Human development - a strategy for promoting human rights.
While human rights are rooted in the concept of human dignity, human development is rooted in the concept of 'capability and functionings' - the valuable things that a person can do. These are not identical concepts but they share much in common. In particular, they both have the same point of departure - the concern with people as the central purpose of development efforts. And as such, the three basic principles of Rights to Development - people centred development, participation and equity - are also core aspects of human development. Freedom is an important condition of both.
In both frameworks, people are not only passive beneficiaries of development, but its essential actors. So the full development of peoples' potential as well as the participation of people are key components of both Human Development and Rights to Development.
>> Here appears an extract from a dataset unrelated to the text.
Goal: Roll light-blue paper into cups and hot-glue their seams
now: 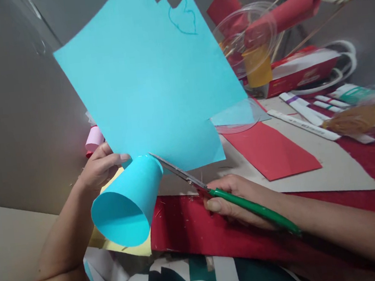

Sharing these principles and concerns, it is not surprising then that the two concepts have more in common. The human development approach provides concepts, analytical tools and strategies for promoting and protecting rights to development. An example is the concept of poverty in the human development perspective, termed 'human poverty'. Human poverty extends beyond deprivation in incomes. It includes deprivation in the many dimensions of life - such as lack of access to knowledge, the likelihood of not surviving beyond middle age, exclusion from society, and lack of material means.
Promoting human rights
Protecting human rights through preventing violations has been a pillar of advocacy for human rights. Human rights activists have advocated a violations approach to economic, social and cultural rights and have shown that these rights can be enforceable. But a realistic approach needs to take into account the inter-linkages between development and all elements of human rights.
Advocacy for human rights needs to take a holistic approach, with priority given to the promotion of all human rights - civil, political, economic, social and cultural - through development that is people centred, participatory, and equitable.
Box 1 Rights to Development and the International Law of Development: The Sources.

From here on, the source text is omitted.